- **About this task**: Look below for the line that has "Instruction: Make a". Set down the lines from there through the line that has "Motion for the", exactly as written.

- **Supplied information**:

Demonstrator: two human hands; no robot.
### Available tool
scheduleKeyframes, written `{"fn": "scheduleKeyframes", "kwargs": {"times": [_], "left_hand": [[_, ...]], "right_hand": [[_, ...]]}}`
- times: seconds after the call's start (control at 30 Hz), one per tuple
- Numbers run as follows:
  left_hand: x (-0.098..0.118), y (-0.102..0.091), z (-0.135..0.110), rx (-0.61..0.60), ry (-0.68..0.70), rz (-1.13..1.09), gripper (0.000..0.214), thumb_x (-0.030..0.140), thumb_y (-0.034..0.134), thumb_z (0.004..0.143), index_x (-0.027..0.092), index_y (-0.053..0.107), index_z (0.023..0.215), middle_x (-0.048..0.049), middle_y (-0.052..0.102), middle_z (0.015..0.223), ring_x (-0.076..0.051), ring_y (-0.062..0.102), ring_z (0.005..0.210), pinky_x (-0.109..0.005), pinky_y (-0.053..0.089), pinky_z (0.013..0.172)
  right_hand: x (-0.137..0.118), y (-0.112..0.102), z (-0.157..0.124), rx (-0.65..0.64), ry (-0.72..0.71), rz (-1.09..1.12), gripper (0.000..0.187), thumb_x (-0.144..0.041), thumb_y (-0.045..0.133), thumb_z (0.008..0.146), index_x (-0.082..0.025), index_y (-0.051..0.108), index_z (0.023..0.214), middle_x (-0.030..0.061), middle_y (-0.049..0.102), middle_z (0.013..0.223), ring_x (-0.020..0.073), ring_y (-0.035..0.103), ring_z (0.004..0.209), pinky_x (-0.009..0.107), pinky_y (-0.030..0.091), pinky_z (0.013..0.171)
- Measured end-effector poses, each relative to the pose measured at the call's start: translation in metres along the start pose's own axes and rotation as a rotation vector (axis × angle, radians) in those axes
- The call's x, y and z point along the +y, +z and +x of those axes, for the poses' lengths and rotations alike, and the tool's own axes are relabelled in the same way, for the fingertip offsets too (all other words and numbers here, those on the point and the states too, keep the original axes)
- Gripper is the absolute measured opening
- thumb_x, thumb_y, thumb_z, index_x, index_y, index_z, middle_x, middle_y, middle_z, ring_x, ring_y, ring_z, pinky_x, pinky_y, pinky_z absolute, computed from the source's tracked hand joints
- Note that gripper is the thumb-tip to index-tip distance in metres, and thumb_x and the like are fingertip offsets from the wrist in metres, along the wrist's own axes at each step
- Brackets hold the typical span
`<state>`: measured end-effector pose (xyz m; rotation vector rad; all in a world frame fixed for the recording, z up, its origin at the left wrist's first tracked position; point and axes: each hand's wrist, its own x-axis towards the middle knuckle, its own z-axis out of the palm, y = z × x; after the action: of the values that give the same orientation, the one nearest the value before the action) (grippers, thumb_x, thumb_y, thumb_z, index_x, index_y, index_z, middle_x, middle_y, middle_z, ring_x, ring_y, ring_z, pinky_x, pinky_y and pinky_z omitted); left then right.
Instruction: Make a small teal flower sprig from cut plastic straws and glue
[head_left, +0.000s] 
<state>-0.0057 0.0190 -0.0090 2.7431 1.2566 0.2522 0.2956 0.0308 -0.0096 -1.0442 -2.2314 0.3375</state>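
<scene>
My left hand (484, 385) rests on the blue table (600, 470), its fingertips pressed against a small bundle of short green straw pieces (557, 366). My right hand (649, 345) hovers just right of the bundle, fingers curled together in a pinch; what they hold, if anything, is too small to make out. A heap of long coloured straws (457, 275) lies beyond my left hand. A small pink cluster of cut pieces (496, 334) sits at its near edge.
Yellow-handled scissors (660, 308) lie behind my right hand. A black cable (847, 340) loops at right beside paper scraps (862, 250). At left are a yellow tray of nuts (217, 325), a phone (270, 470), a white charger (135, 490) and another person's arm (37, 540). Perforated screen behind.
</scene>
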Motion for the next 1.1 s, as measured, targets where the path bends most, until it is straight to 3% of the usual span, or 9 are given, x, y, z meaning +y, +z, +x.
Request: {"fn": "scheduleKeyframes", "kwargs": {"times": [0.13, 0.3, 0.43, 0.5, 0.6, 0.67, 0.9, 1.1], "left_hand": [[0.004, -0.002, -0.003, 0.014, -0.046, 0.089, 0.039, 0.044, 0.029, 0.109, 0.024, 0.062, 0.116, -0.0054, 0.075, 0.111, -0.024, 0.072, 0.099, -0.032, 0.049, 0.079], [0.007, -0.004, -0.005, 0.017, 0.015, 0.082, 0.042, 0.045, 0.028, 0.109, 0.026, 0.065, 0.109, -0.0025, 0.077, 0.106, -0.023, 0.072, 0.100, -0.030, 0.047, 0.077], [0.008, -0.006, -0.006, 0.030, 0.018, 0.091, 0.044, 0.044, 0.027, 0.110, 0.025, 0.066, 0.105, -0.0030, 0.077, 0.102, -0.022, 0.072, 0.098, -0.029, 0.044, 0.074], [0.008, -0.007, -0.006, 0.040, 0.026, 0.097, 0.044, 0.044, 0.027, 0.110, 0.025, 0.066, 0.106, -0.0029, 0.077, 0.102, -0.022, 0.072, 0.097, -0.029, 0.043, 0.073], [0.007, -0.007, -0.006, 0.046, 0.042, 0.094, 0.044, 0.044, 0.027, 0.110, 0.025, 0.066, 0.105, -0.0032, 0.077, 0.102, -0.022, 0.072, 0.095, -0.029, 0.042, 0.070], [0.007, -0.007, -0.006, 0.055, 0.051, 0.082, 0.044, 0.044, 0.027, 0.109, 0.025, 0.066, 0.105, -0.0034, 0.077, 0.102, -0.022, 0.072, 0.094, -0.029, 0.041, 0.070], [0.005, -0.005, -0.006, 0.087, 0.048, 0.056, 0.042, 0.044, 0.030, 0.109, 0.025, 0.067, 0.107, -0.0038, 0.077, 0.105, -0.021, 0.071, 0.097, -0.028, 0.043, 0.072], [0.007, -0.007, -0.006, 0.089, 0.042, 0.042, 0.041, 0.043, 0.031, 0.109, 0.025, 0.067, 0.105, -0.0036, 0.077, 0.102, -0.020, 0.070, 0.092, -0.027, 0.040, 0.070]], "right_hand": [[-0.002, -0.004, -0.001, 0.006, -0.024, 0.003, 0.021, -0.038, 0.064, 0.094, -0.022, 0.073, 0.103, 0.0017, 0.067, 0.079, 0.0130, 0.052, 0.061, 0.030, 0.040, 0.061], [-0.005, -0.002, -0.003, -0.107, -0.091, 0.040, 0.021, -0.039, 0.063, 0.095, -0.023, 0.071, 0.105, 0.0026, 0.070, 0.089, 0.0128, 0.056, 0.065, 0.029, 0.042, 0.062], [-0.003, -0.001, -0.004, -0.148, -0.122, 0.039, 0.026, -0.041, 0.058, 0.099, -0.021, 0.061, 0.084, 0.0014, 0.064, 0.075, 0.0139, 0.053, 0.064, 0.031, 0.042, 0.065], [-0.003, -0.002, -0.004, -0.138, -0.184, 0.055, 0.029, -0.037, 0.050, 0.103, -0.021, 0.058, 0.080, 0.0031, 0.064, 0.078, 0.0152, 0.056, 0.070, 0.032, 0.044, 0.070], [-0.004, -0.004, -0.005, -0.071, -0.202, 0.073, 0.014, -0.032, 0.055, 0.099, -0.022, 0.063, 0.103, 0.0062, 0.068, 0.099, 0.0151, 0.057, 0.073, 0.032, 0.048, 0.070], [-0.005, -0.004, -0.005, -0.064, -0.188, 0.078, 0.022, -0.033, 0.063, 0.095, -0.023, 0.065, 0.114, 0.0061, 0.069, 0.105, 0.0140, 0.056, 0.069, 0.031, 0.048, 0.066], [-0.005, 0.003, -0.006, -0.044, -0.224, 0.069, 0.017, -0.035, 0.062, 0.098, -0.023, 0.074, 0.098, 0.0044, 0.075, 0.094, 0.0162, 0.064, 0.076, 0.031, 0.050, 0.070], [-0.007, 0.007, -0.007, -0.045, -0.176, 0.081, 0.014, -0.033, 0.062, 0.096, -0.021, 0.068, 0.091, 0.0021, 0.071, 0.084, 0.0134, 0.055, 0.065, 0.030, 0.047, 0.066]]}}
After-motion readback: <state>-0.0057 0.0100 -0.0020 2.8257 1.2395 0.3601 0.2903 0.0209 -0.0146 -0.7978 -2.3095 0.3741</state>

- **Your response**:
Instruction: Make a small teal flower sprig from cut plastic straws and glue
[head_left, +0.000s] 
<state>-0.0057 0.0190 -0.0090 2.7431 1.2566 0.2522 0.2956 0.0308 -0.0096 -1.0442 -2.2314 0.3375</state>
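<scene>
My left hand (484, 385) rests on the blue table (600, 470), its fingertips pressed against a small bundle of short green straw pieces (557, 366). My right hand (649, 345) hovers just right of the bundle, fingers curled together in a pinch; what they hold, if anything, is too small to make out. A heap of long coloured straws (457, 275) lies beyond my left hand. A small pink cluster of cut pieces (496, 334) sits at its near edge.
Yellow-handled scissors (660, 308) lie behind my right hand. A black cable (847, 340) loops at right beside paper scraps (862, 250). At left are a yellow tray of nuts (217, 325), a phone (270, 470), a white charger (135, 490) and another person's arm (37, 540). Perforated screen behind.
</scene>
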Motion for the next 1.1 s, as measured, targets where the path bends most, until it is straight to 3% of the usual span, or 9 are given, x, y, z meaning +y, +z, +x.

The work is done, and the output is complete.